PL/SQL is currently a much more robust, feature rich language.
SPL however already supports the core set of PL/SQL functionality and
advances are being made regularly.
For SQL
programming, function availability, syntax and data type support is
paramount. EnterpriseDB Advanced Server supports a huge set of
data types and provides a large set of functionality.
Unfortunately, Oracle provides several data types that are not
available in EnterpriseDB and provides whole sets of functionality
that are not easily reproducible in EnterpriseDB.
Administration is not often thought of as a compatibility feature.
I believe that if you need to port between databases, it is important
to understand how those databases will be administered.
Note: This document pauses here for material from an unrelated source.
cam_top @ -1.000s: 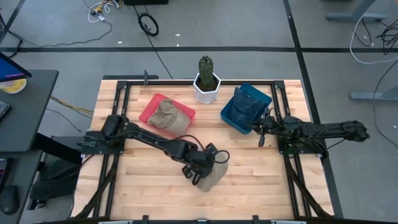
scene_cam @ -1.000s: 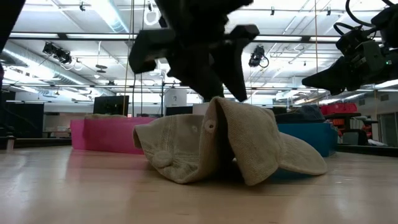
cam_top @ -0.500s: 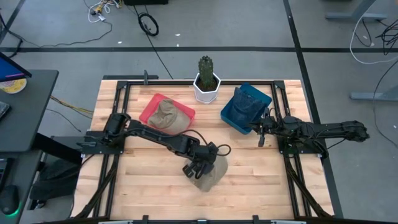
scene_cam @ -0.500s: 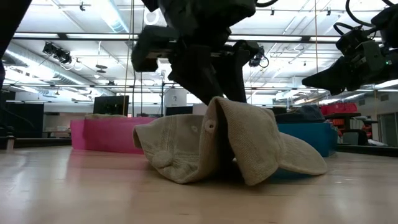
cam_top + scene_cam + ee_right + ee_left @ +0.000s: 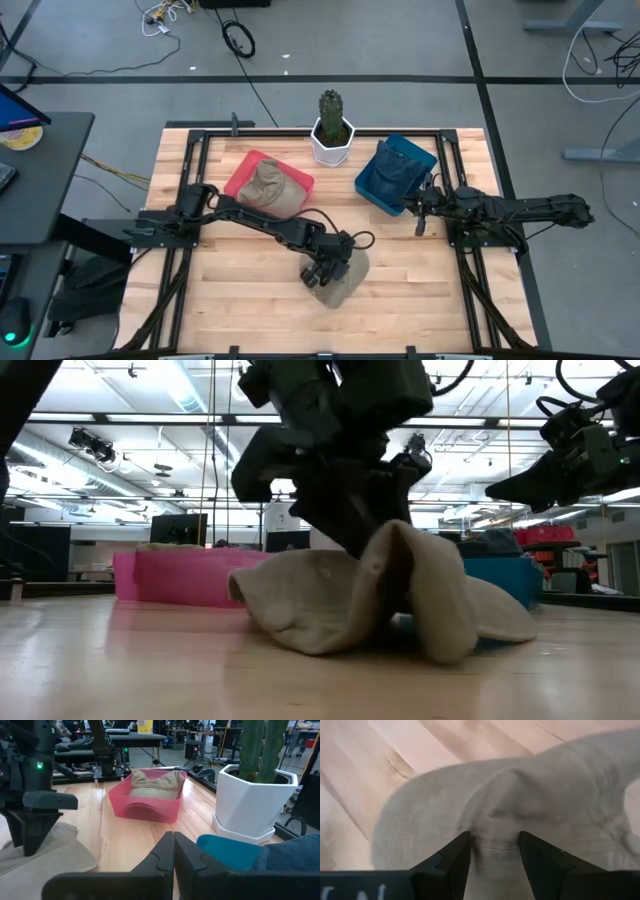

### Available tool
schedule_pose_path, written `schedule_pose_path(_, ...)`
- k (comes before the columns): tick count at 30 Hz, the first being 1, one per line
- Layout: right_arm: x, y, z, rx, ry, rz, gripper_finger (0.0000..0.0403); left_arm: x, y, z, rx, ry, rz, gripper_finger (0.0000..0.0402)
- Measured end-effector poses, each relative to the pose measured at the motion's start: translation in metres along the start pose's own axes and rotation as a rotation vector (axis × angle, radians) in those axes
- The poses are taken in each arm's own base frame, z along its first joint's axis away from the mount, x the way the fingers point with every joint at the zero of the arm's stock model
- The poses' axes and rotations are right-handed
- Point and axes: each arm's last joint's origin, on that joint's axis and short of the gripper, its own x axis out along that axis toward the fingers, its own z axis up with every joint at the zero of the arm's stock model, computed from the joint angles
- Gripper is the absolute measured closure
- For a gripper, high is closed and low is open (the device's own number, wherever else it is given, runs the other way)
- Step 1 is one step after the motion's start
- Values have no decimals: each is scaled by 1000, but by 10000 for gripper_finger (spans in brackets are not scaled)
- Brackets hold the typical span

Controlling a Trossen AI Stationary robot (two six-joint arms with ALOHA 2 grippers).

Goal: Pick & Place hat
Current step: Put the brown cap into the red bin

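My left end effector (image 5: 325,272) pressed onto tan hat (image 5: 338,283) mid-table, fingers pinching a fabric fold btw them.

**Two dark robot arms, seen from above and close up**

Both built of matte black jointed segments, slim along the links and blocky at the wrists. Left gripper (image 5: 325,276) with two flat, wedge-shaped black fingers (image 5: 449,862). Right gripper (image 5: 421,224) with angular black fingers (image 5: 162,855), edges bevelled. Thin black cable looped beside the left wrist. Small green light on the left arm's housing.
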Motion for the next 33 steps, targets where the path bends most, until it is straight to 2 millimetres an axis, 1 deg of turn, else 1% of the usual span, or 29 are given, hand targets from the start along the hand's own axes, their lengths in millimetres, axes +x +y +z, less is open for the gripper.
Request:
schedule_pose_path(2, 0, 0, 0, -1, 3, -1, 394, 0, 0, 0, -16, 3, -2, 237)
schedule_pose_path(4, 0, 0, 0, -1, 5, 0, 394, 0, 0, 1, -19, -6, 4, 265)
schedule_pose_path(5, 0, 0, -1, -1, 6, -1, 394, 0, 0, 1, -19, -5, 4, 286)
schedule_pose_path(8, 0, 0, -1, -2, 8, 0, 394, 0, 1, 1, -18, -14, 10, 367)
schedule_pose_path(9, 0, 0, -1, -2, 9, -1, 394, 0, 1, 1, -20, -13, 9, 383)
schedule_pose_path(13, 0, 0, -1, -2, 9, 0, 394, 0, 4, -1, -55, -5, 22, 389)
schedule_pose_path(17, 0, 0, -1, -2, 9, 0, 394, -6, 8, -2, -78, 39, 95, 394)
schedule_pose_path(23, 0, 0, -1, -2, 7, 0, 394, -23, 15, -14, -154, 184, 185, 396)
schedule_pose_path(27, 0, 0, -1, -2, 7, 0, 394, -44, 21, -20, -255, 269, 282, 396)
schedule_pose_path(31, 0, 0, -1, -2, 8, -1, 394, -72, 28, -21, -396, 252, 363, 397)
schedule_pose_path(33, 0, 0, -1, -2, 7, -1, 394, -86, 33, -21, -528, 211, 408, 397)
For
example, administering Oracle 7 is vastly different from administering
Oracle 10g.
Administration
As
discussed in Chapter 6, the DBA Management Server is the EnterpriseDB
database management platform. The comparable tool in Oracle is
Oracle Enterprise Manager (OEM). OEM provides access to most of
the configuration options in Oracle as well as replication and other
add-on features.
While
the DBA Management Server provides excellent visibility of database
performance, actually administering requires knowledge of server
configuration files. There are not that many files.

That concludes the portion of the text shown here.